THE fiscal framework. Many readers will be well up on the additional powers that are coming to our Scottish Parliament and how they compare with what we actually need, but maybe not too many of us have really paid attention to what this fiscal framework argument is all about – and why it matters.

Of course we may well have read what the First Minister has said about its importance and what our Deputy FM John Swinney has said about why he won’t recommend acceptance of the UK Scotland Bill unless the fiscal framework on offer is fair. We’ll also probably have caught the assurances from the UK Government and their acolytes that all will be fine and we should be duly impressed, and grateful, that they have been true to their promises. Aye right.

We’ve still to see what actually is on offer in this fiscal framework, but before we do and to help each one of us decide if the offer is fair, maybe now is the time to find out a bit more.

During the referendum campaign, folks across Scotland became very familiar with the Barnett Formula, the mechanism the UK Government uses to decide how much money Scottish Government is to be ‘given’ through ‘the block grant’. It is based on an assumption that all tax powers would rest at Westminster, so with some of those powers coming north and with the commitment to continue to use the Barnett formula to determine the size of the block grant, a means of taking the tax revenues raised by the Scottish Government into account has to be arrived at. They call that the ‘block grant adjustment’.

The size of that adjustment needs to be determined each year and the way of reaching that is a critical part of the fiscal framework. A key principle of this, agreed by the Smith Commission, was the principle of ‘no detriment’, that is that neither the Scottish nor the UK Governments should suffer financially just because tax powers have been transferred from Westminster to Edinburgh. So, the basis of calculating this adjustment formula is critical.

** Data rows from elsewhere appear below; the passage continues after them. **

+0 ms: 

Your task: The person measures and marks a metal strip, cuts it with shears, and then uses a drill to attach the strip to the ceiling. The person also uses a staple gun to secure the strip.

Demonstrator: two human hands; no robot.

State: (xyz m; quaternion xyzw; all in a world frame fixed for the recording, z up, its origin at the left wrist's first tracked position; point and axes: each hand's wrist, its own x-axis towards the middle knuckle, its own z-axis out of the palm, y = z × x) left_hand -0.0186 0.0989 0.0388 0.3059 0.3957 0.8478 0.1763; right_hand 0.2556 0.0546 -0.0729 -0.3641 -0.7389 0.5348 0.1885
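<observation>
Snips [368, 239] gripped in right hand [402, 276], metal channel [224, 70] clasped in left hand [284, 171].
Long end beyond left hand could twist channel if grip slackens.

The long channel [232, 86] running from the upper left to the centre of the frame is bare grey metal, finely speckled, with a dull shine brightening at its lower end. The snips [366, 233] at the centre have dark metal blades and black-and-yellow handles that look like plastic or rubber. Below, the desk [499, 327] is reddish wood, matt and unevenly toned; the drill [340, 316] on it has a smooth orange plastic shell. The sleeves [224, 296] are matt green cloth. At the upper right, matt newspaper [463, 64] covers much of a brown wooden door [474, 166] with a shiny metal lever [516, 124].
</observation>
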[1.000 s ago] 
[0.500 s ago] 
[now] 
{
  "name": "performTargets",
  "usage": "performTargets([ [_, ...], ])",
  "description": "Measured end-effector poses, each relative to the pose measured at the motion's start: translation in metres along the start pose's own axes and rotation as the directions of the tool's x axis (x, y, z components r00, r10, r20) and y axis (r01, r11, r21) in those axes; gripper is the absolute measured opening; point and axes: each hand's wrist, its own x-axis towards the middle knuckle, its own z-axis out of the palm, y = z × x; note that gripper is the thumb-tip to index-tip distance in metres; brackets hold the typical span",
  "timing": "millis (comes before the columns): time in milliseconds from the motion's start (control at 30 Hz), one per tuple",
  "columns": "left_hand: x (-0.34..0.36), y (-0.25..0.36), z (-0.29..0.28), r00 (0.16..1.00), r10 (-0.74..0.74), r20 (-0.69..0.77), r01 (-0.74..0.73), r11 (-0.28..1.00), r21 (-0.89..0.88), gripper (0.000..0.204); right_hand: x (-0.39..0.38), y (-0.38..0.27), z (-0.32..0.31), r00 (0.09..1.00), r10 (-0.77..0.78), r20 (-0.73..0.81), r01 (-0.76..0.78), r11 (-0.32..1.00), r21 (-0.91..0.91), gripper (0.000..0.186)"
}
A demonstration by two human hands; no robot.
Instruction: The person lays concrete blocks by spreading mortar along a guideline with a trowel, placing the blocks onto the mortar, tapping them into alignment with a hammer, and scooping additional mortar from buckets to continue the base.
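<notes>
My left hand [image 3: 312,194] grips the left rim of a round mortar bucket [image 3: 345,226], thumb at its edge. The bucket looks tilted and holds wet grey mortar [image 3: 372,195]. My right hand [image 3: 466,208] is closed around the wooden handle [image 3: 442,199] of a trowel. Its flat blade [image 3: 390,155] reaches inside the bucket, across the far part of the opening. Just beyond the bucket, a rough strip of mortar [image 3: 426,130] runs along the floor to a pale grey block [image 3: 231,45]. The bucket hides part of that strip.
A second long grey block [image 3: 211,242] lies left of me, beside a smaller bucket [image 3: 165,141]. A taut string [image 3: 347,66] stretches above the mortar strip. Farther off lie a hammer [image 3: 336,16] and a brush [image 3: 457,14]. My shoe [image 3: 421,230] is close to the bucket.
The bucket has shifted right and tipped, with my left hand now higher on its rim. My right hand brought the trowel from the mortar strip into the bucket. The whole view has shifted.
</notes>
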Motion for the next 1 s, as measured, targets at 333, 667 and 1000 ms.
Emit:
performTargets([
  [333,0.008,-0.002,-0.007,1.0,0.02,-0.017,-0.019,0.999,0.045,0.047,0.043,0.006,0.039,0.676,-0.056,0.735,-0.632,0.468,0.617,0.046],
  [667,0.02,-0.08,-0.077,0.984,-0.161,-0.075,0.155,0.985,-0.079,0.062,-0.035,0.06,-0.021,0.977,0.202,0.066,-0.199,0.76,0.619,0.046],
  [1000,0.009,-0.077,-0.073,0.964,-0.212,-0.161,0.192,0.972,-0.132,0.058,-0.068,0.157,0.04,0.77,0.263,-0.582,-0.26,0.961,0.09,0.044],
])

AS we might expect, things now get complicated. Like everything else, there’s many a way to calculate the formula and it is not about small sums. Leading economists such as Professor Anton Muscatelli have already highlighted how some formulas can penalize us and others can produce a fairer result. Others are bothered by this too, with Graham Smith of the STUC who has warned of a ‘poisoned chalice’ if the shape of the fiscal framework is unfair. So, the upshot of all of this is that we need to be bothered not only by the inadequacy of the additional powers coming north, but also by the integrity and fairness of the fiscal framework on offer. The two go hand in hand.

Get it wrong and it could be a bit like being offered the chance to earn more money by doing extra hours, only to have the additional money you’ve earned deducted from your basic wage. Or being told to get a job, only to find that even a low income job with uncertain hours means you lose vital benefit support and you end up worse off.

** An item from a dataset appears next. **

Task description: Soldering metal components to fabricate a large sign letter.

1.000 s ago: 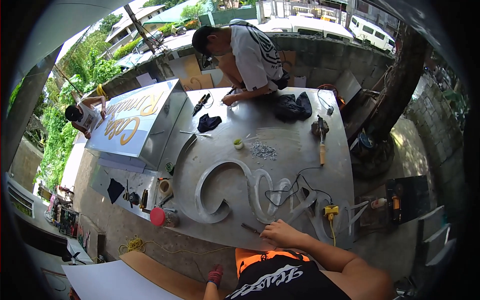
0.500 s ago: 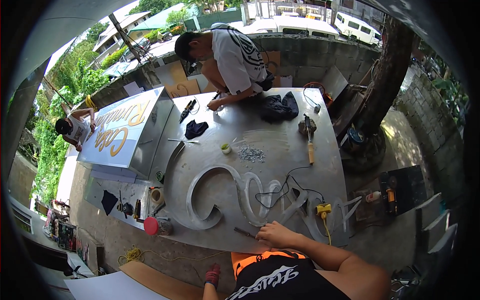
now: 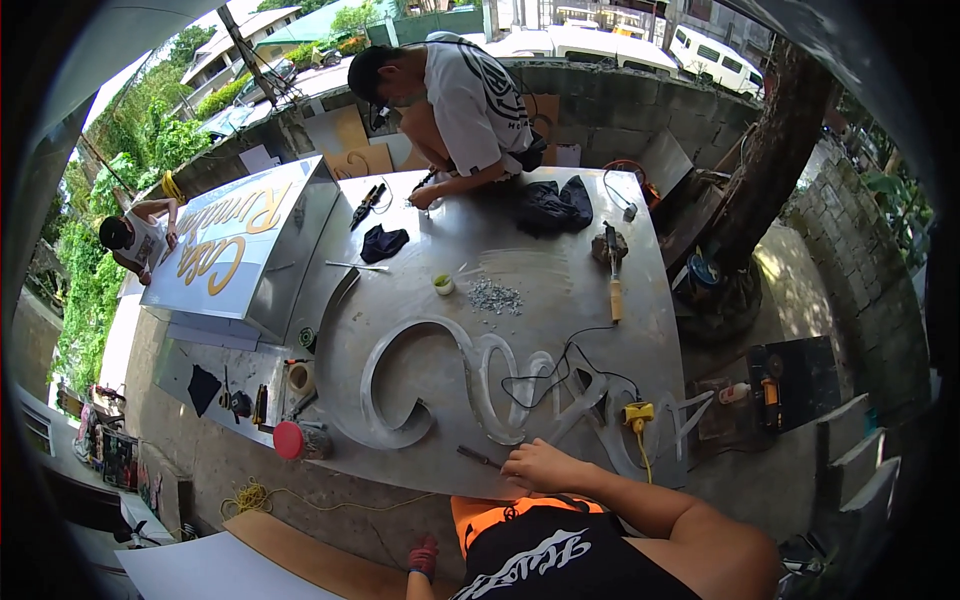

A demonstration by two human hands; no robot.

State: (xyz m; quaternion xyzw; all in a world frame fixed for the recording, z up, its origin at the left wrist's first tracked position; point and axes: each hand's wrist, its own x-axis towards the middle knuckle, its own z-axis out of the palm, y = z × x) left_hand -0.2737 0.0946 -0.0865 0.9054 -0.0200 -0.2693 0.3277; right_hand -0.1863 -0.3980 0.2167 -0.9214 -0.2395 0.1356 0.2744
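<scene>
Sheet-metal worktop (image 3: 520, 250): right hand (image 3: 545, 465) flat on edge beside small tool (image 3: 478, 457), fingers grasping nothing; left hand (image 3: 423, 556) cut off, grip indiscernible.

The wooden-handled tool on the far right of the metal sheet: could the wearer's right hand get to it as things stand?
Probably not without leaning in. The right hand rests at the near edge by the metal letters; the wooden-handled tool lies far across the sheet, beyond a black cable.

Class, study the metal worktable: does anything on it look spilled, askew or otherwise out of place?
A loose scatter of small silvery bits lies spread on the metal table, beside a small cup, looking tipped out. A black cord trails in loops over the large metal letters. Dark cloths lie bunched near the far edge.
</scene>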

Why does this all matter? With the current block grant to Scotland already cut by almost 20 per cent and the think tank Fiscal Affairs Scotland telling us that we are only about halfway through the Tory Government’s ideologically-driven austerity measures, losing millions, far less billions through an unfair adjustment formula is not an option. The Scotland Bill contains very few powers over economic growth or job creation so our capacity to improve our fiscal position is seriously restricted. The stakes are high on this one. Because every pound lost through an unfair formula will be a pound less that we have to use to encourage economic growth through increased childcare provision, or tackle education inequality or continue to improve health services.

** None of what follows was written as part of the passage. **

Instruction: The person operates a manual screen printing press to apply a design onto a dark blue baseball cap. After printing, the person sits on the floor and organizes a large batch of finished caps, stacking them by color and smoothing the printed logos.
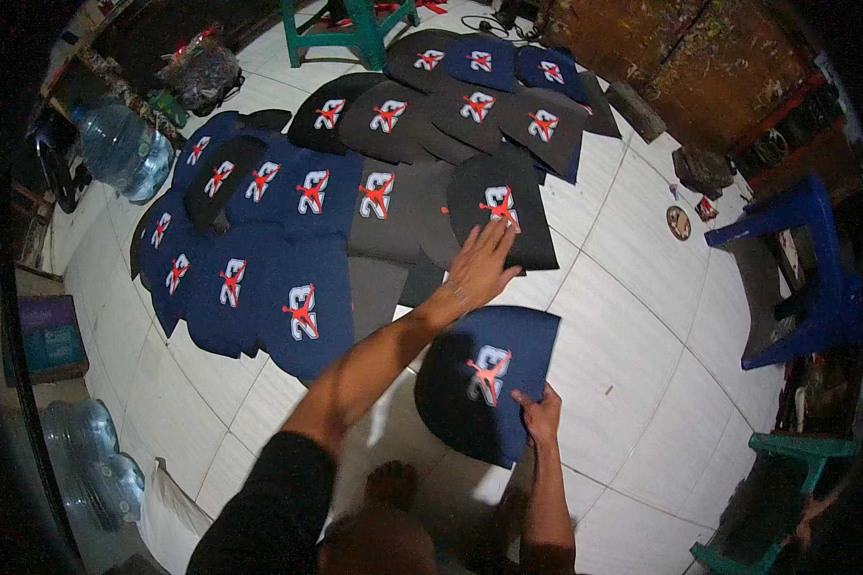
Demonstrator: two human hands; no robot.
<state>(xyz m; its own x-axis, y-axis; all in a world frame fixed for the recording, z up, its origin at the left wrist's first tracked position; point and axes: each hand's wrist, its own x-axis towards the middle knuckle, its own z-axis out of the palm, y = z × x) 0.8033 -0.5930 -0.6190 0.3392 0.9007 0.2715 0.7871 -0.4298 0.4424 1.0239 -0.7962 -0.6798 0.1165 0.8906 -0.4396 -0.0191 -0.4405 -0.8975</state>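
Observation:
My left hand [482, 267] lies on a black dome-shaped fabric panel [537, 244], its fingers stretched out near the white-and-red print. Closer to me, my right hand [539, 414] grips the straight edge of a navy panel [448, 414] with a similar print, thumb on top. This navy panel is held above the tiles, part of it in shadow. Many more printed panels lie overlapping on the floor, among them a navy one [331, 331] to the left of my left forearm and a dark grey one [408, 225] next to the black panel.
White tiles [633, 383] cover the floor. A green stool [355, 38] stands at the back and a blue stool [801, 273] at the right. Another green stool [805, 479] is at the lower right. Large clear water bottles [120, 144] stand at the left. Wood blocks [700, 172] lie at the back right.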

Debate and discussion on the fiscal framework are complex and can be technical. So it is easy for us to switch off because it seems all too difficult and anyway, it doesn’t matter so much. It does. Because right at the core, this is about politics and the additional powers coming to Scotland, much vaunted by Unionist parties as the ‘final word’ to still our constitution grumping will be of even less worth if we don’t win a truly fair settlement. Less than two years ago, we got our collective heads round the Barnett Formula and the ins and outs of monetary policy. We can do the same with this. And to think we were told that independence would be the more complicated and risky route. I have a feeling the fiscal framework argument will not quieten a growing recognition that independence really is our best bet.